Dev Log #7: Hollowing Out the Python Interpreter

Success with Aboriginal, Alpine, and Debian Linux (January 2018). OSH can run real, hairy shell scripts. If I hadn't achieved this milestone in 21 months, I might have abandoned the project! Oil is a big project, and I'm feeling that right now.
Running Bash Completion Scripts with OSH (October 2018). This is the latest "user-facing" milestone. I discovered that completion scripts are written in a different shell dialect than the difficult Linux scripts above are.
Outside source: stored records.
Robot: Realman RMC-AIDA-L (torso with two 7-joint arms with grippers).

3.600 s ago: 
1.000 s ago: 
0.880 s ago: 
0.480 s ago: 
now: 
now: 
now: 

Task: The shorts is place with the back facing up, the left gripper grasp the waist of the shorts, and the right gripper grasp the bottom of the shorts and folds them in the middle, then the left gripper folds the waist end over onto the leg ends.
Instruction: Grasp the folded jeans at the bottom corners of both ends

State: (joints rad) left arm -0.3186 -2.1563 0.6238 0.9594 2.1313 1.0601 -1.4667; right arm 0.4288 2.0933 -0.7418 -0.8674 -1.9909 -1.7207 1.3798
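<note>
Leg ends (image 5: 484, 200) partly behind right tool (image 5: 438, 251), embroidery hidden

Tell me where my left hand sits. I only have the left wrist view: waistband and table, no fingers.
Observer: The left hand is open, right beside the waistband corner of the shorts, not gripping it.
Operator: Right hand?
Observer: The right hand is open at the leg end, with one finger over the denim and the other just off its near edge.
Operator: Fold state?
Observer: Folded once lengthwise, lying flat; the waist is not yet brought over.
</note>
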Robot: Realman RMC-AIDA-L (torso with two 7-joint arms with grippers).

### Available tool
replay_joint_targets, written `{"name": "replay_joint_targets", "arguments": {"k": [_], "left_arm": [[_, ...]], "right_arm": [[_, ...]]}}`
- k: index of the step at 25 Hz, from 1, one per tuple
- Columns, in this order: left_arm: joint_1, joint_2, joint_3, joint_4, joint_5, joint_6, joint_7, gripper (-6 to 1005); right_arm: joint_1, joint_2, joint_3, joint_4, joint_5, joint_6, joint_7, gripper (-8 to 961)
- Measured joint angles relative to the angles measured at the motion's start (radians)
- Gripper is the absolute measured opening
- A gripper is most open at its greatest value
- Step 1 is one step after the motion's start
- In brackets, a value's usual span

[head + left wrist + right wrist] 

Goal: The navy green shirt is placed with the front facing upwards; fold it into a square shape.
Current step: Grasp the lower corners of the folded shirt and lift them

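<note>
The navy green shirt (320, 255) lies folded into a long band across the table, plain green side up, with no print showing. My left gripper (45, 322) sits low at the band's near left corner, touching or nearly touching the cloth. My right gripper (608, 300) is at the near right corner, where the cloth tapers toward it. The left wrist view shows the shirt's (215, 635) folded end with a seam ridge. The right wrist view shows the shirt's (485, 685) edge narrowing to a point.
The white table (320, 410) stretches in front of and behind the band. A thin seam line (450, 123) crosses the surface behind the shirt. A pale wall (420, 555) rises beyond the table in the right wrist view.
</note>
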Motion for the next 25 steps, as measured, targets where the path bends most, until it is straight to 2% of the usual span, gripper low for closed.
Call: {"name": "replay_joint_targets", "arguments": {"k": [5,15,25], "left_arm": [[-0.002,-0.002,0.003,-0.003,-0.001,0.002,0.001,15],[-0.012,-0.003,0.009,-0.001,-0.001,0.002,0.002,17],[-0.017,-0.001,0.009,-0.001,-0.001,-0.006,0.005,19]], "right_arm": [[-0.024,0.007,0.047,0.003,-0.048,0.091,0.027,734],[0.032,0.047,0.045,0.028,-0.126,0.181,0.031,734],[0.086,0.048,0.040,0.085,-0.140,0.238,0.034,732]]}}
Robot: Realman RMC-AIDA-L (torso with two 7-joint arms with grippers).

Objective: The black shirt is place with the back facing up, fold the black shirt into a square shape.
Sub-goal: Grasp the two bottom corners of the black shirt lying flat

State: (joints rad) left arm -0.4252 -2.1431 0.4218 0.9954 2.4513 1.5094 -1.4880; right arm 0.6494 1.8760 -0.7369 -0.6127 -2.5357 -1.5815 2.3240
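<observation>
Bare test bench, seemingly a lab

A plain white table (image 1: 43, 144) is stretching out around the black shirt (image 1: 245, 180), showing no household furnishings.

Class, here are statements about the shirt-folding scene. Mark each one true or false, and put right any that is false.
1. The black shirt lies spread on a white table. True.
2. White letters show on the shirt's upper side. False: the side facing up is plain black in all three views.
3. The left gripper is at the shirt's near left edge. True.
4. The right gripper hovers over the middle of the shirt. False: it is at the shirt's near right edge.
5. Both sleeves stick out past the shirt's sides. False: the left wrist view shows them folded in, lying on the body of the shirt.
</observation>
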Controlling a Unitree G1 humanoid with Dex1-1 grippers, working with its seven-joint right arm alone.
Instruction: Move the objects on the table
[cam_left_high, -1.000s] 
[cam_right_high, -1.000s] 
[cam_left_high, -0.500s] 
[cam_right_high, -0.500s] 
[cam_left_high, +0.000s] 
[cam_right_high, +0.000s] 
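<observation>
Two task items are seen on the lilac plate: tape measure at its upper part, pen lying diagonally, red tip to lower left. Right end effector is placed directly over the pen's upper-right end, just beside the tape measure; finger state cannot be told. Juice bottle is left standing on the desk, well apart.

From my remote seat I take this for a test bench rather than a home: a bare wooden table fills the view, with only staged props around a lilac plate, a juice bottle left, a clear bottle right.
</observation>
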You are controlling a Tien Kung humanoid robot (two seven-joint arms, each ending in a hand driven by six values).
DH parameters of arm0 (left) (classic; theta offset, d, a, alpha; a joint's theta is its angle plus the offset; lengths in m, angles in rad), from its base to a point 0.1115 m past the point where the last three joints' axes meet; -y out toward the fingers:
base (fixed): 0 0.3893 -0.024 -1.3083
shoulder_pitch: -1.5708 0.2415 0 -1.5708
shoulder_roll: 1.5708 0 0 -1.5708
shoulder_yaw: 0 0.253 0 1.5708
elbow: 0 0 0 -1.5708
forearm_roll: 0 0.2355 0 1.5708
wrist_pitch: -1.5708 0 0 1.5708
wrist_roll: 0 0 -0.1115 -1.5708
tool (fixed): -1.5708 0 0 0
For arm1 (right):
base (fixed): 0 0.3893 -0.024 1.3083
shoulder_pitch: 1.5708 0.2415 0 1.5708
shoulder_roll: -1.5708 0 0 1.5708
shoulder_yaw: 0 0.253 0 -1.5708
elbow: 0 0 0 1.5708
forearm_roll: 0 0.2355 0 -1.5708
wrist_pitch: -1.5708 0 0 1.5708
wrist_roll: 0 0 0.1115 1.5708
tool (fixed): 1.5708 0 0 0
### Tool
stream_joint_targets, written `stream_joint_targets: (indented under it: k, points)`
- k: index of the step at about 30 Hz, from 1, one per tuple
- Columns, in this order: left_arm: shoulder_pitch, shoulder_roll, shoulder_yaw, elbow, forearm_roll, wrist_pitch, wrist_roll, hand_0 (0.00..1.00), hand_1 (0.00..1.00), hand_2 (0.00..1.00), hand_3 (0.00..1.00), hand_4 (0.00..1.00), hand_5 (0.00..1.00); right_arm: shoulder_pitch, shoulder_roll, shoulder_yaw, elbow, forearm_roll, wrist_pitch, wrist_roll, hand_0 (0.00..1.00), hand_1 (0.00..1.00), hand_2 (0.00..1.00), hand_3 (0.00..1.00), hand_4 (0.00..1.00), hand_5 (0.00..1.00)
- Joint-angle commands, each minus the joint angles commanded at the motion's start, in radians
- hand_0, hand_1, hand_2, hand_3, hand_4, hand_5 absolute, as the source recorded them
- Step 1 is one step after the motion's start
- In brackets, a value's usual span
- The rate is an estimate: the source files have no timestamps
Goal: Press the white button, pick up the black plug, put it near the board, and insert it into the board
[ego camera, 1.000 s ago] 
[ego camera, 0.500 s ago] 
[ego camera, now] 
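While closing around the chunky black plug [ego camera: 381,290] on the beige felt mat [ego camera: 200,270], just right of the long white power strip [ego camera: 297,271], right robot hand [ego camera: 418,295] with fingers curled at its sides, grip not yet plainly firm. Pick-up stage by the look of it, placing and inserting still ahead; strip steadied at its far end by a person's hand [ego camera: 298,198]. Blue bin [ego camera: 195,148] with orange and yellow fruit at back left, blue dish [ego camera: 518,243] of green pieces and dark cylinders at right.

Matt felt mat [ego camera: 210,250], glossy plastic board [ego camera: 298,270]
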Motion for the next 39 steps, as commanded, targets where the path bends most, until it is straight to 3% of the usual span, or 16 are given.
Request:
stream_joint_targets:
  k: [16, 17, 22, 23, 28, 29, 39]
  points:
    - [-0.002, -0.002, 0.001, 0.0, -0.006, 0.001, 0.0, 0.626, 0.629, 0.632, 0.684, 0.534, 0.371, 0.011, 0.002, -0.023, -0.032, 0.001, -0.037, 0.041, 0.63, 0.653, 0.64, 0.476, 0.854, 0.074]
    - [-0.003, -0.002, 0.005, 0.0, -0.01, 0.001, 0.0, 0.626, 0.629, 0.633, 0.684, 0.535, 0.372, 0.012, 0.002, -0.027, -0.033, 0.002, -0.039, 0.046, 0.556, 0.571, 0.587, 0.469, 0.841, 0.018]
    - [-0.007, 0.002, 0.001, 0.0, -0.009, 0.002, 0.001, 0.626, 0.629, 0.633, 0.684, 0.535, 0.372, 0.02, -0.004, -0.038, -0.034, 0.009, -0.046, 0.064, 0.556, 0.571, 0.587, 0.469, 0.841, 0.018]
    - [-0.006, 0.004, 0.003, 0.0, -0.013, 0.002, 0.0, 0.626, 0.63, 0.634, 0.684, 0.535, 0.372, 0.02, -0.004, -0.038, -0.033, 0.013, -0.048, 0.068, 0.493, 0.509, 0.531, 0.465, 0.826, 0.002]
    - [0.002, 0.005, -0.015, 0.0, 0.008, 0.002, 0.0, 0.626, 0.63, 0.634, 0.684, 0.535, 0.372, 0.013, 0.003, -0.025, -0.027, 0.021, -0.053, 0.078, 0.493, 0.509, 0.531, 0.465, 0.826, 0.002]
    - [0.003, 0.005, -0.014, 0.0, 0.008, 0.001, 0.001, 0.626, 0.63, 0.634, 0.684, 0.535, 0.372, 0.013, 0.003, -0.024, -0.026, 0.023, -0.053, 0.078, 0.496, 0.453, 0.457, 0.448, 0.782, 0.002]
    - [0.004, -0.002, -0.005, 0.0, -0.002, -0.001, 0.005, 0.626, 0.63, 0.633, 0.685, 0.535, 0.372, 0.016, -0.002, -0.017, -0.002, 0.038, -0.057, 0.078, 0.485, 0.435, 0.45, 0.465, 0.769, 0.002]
OSH can run parts of completion scripts, but there's still more work to do.

Project Roadmap

Why is this post #7? I wrote Roadmap #5 last year, but I mentioned a new roadmap in August.

So I skipped #6. And I don't think there will be more roadmap posts: they got us to the January milestone, but the project now has more design choices that can't be planned out ahead of time.

Unpublished Blog Post Drafts

I've only published 4 posts since the summer. These drafts are unpublished:

The rest of the lexer series. Unfortunately I'm abandoning this for now. I was eager to publish it because several language implementers told me that they changed their lexers based on the first two posts. And Jacquin at RC read the draft and got something out of it.

But I have to cut something, and this isn't essential to completing the shell.
Book Reviews. I mentioned this idea while at Recurse Center. These drafts are newer than the lexer series, so I hope to publish them. I want to introduce some higher-level ideas in the blog.

In my mind, shell isn't just program you type commands into. It's also about distributed software architecture. I addressed that in this lobste.rs comment on "systems" programming.
Shell Implementation Difficulties. An outline of the hardest problems I've solved. These include:
- Word evaluation: splitting, joining, and globbing while respecting quotes and arrays took more than one try to get right. (This complexity will be gone in the Oil language.)
- Maintaining consistency (and inconsistency) between statically-parsed vs. dynamically parsed variants of the same sublanguage. For example, echo -e '\n' vs. $'\n'.
- Parallel processes and the Waiter(): this is a nice abstraction that solves a tricky problem.
- Managing file descriptors, which are global process state.
- Still not done yet: correctly handling signals and interactive completion.
A Status Update which addressed:
- A sketch of a new Oil VM, based on my experience with reusing CPython. The CPython cleanup work I recently finished — and describe below — will motivate this future work.
- A review of Oil "carrots". Why should anyone use OSH over bash?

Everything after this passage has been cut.